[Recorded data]
━━━━━━

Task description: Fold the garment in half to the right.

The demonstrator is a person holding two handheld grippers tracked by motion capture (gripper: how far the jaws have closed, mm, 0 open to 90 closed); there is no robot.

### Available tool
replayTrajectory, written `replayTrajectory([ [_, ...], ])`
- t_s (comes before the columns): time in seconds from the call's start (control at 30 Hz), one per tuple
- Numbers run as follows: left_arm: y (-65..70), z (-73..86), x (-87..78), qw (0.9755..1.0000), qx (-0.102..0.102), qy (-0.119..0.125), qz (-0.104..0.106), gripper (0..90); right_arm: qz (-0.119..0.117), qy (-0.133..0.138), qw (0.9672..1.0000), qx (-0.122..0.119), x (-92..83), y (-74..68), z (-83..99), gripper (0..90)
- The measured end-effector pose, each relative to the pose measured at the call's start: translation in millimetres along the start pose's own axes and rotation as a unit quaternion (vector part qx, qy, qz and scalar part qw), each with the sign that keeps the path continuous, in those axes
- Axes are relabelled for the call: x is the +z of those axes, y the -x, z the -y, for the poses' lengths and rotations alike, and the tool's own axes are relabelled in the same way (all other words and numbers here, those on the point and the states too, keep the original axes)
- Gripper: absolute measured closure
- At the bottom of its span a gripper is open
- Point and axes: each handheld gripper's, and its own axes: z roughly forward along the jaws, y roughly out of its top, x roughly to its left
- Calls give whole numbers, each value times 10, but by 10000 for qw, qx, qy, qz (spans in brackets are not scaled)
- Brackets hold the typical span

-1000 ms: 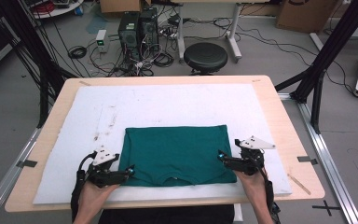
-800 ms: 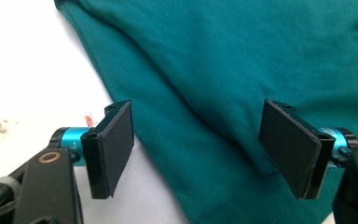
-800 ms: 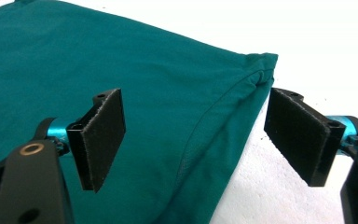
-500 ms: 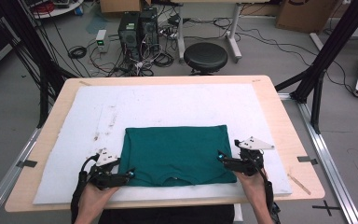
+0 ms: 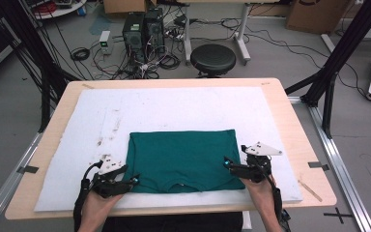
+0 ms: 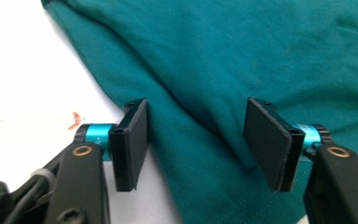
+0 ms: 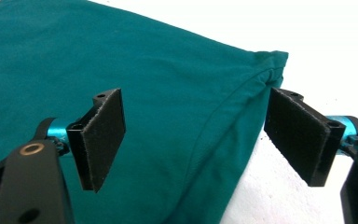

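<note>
A dark green shirt [image 5: 183,159] lies folded flat on the white mat [image 5: 174,106], collar toward the near edge. My left gripper [image 5: 134,181] sits at the shirt's near left corner. Its jaws have just been closing. In the left gripper view the shirt [image 6: 242,56] has its hemmed edge running between the jaws of the left gripper [image 6: 196,140], and the pads stand apart from the cloth. My right gripper [image 5: 228,163] rests at the shirt's right edge. In the right gripper view the right gripper [image 7: 200,135] is wide open over the shirt [image 7: 121,60] and its folded corner.
The mat covers most of the wooden table [image 5: 290,125]. Behind the table's far edge stand a black stool [image 5: 213,58], computer towers [image 5: 142,29] and loose cables on the floor. Black frame posts [image 5: 338,53] rise at both sides.
Both hands stay where they were. The left gripper's jaws look slightly closer together at the shirt's corner.
</note>
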Motion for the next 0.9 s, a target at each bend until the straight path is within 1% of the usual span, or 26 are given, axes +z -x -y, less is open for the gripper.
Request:
replayTrajectory([
  [0.17, -2, 7, -5, 10000, 23, 36, 49, 454, -37, 68, 10000, -52, -33, -42, -36, 209],
  [0.3, 18, 16, -11, 9997, 109, 78, 192, 576, -115, 131, 9998, -68, -51, -77, -86, 209],
  [0.43, -6, 17, -12, 9996, 50, 68, 284, 630, -268, 127, 9995, -98, -14, -107, -160, 209],
  [0.5, -13, 18, -11, 9994, 35, 79, 329, 667, -400, 84, 9990, -160, 42, -143, -220, 209],
  [0.63, -8, 19, -11, 9991, 93, 91, 398, 736, -659, -18, 9975, -268, 179, -235, -366, 209],
  [0.7, -11, 18, -10, 9990, 64, 85, 423, 745, -856, -67, 9957, -343, 253, -298, -464, 210],
  [0.77, -19, 17, -10, 9989, 47, 76, 460, 762, -1100, -145, 9926, -498, 341, -373, -570, 213],
  [0.9, -11, 17, -11, 9988, 122, 76, 464, 799, -1240, -218, 9894, -722, 534, -535, -770, 212],
])
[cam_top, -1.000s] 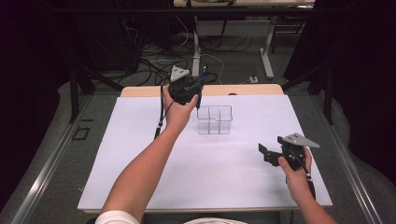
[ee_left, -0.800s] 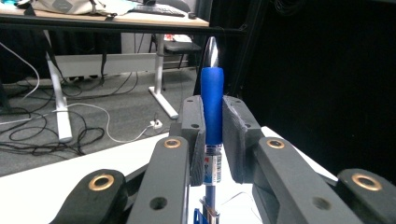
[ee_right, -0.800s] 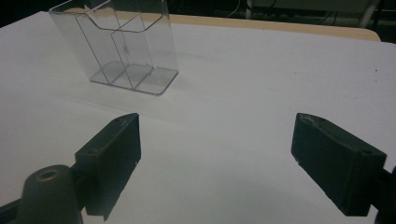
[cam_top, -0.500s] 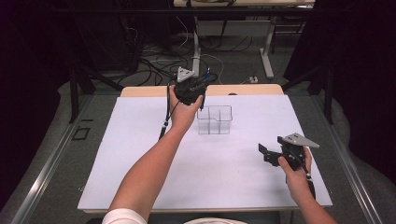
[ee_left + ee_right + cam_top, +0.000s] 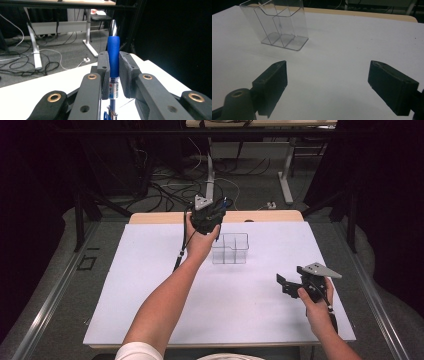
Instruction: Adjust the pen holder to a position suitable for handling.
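My left gripper (image 5: pixel 113 72) pinches a blue pen (image 5: pixel 113 56) with a soft grip sleeve and silver tip, held over the table's far edge just left of the clear organizer (image 5: pixel 230 248); the tip points far. My right gripper (image 5: pixel 327 85) is spread wide.

The blue ballpoint pen with the clear barrel (image 5: pixel 113 60) carries a small printed label with a barcode, lower centre, too small to read
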### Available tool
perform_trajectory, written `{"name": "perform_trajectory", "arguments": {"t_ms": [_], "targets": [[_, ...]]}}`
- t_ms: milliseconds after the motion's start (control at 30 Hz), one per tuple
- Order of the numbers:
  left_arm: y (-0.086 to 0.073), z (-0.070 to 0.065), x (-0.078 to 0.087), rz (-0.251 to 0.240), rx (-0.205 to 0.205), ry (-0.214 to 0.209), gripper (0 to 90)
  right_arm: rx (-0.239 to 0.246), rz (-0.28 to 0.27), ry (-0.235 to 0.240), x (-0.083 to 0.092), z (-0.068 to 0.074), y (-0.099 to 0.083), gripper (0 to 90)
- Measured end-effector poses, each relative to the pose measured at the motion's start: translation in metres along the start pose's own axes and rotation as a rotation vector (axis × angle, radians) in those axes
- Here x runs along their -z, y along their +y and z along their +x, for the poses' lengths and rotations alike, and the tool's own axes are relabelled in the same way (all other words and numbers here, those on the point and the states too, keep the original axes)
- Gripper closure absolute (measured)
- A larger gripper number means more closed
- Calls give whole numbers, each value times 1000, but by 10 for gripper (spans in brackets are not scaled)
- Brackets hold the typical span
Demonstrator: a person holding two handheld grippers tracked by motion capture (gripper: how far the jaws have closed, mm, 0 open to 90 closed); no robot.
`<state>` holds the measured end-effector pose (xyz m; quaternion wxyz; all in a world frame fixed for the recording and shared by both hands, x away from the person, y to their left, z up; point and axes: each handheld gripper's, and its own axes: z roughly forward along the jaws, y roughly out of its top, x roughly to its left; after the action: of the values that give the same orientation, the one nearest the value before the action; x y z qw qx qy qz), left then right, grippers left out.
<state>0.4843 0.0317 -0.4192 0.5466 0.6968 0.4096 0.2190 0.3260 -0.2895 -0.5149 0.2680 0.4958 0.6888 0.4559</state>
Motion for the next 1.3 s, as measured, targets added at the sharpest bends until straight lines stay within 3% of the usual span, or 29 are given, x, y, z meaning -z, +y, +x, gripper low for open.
{"name": "perform_trajectory", "arguments": {"t_ms": [1300], "targets": [[-31,10,-15,79,32,34,801,-2,-4,9,-1,1,-1,155]]}}
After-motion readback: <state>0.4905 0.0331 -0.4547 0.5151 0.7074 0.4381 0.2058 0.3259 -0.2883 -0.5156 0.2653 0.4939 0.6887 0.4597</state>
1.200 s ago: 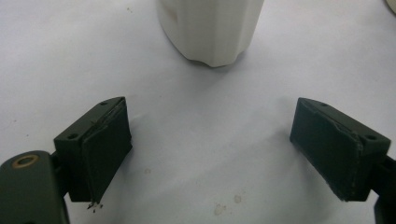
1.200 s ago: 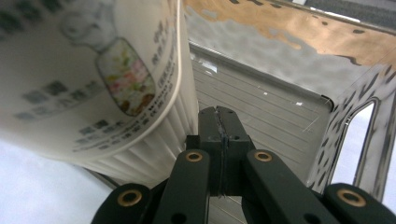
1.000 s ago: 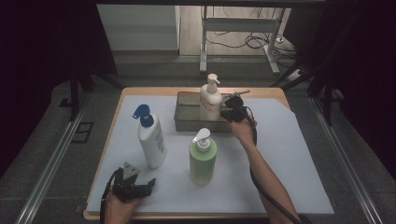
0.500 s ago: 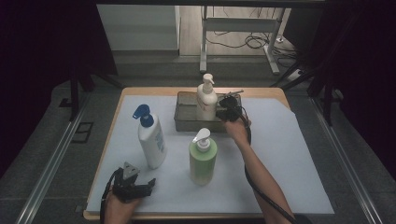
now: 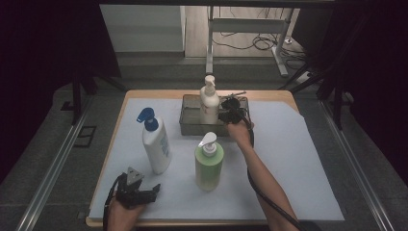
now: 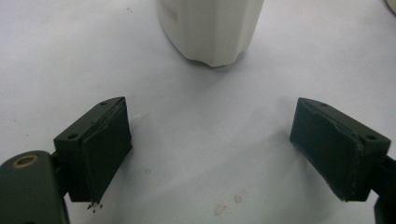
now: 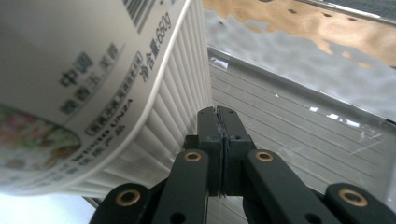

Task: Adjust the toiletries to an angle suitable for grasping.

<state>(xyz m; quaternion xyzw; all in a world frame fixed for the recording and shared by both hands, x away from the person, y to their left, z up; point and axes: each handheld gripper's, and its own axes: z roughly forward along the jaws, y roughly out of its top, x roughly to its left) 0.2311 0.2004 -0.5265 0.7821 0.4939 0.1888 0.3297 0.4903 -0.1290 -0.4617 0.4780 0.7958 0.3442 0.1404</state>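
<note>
In the high view, my right gripper (image 5: 230, 109) sits just above the middle of the frame, over the metal tray (image 5: 190, 126) at the far side of the table. A cream pump bottle (image 5: 209, 100) stands upright in that tray, just left of the gripper. In the right gripper view the two black jaws are pressed flat together with nothing between them, and the ribbed side of the cream pump bottle (image 7: 93, 88), printed with a barcode and Chinese text, rises right beside them at the left, with the shiny tray (image 7: 303, 121) floor spreading to the right. I cannot tell whether the jaws touch the bottle.

My left gripper (image 5: 137, 188) rests low at the lower left of the high view, on the white sheet (image 5: 288, 163) covering the table. In the left gripper view its jaws stand wide apart and hold nothing; the base of a white bottle with a blue pump (image 6: 210, 28) stands at the top of that frame, clear of them. In the high view that bottle (image 5: 155, 142) is left of centre, and a green pump bottle (image 5: 209, 162) stands near the middle
</note>
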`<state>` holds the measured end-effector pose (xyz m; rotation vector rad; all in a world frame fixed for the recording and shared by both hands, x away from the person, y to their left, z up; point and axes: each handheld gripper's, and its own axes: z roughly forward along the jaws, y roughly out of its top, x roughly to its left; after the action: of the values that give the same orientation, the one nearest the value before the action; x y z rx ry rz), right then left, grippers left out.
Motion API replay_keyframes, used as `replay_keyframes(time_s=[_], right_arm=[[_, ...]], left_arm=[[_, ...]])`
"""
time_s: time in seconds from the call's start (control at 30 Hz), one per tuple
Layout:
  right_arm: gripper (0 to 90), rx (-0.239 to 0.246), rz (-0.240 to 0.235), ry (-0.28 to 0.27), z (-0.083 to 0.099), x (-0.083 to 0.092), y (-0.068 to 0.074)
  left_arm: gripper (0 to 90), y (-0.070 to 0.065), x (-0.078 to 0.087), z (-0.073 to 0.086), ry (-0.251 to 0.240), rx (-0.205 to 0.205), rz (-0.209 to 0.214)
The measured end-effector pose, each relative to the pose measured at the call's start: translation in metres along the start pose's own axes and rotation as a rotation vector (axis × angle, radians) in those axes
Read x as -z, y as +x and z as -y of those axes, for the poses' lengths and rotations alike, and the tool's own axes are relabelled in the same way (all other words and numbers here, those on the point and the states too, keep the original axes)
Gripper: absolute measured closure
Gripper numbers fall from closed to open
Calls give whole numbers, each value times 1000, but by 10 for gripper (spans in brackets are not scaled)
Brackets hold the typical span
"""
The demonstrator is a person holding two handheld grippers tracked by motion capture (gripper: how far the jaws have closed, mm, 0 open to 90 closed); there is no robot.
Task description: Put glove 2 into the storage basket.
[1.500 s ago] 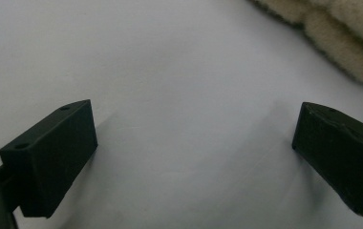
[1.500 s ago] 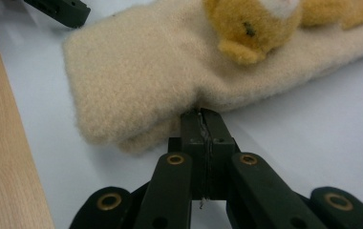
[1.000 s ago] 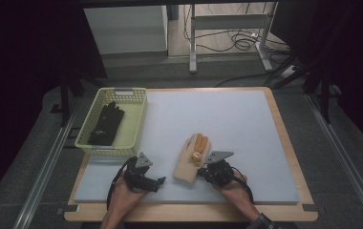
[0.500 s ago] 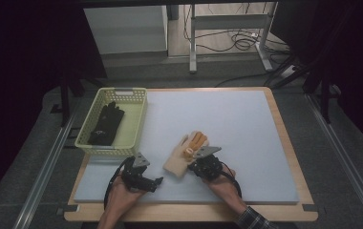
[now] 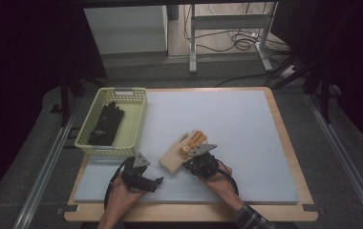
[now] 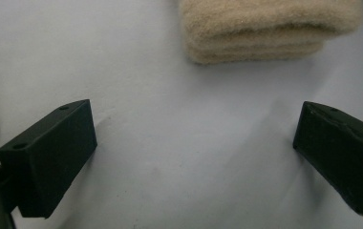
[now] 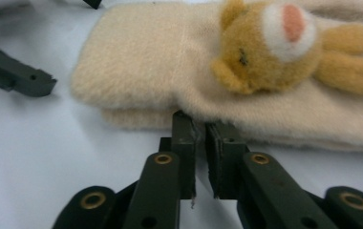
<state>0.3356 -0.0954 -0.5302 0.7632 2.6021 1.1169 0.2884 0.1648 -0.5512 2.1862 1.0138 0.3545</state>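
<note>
Right tongs [image 7: 198,131] just opening a crack, tips touching edge of beige bear glove [image 7: 179,71], nothing pinched. Left tongs [image 6: 194,148] wide apart, released. Glove flat on desk [image 5: 246,124], near basket [image 5: 136,119].

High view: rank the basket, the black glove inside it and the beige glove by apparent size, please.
1. Basket, largest.
2 and 3. Black glove and beige glove look about alike; the beige one is partly covered by the right tongs, so I won't rank them.
</note>
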Motion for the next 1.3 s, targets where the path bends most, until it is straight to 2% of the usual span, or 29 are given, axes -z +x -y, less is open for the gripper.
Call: replay_keyframes(time_s=[0.3,0.43,0.63,0.77,0.9,1.13,1.23,1.3], right_arm=[[630,2,35,-2,7,28,-9],[525,-4,77,-2,14,41,-20],[337,-42,134,-15,27,58,-37],[234,-98,161,-27,38,68,-50],[180,-134,215,-24,50,76,-62],[101,-159,292,34,70,84,-74],[81,-151,309,58,75,83,-76],[66,-160,304,41,79,83,-77]], left_arm=[[11,0,0,0,-1,0,-1],[11,0,0,0,1,-1,0],[11,0,0,0,0,0,0],[13,0,0,0,-1,0,0],[15,0,0,0,-1,1,2],[16,0,0,0,-1,1,1],[16,0,0,0,-1,-1,-2],[16,0,0,0,-4,1,-2]])
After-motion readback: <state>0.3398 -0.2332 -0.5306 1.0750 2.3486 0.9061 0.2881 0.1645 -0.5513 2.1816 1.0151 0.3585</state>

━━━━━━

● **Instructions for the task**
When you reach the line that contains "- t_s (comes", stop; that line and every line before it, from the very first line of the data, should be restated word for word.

● **Written answer**
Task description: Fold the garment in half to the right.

The demonstrator is a person holding two handheld grippers tracked by motion capture (gripper: how far the jaws have closed, mm, 0 open to 90 closed); there is no robot.

### Available tool
replayTrajectory, written `replayTrajectory([ [_, ...], ])`
- t_s (comes before the columns): time in seconds from the call's start (control at 30 Hz), one per tuple

This exercise has now been completed.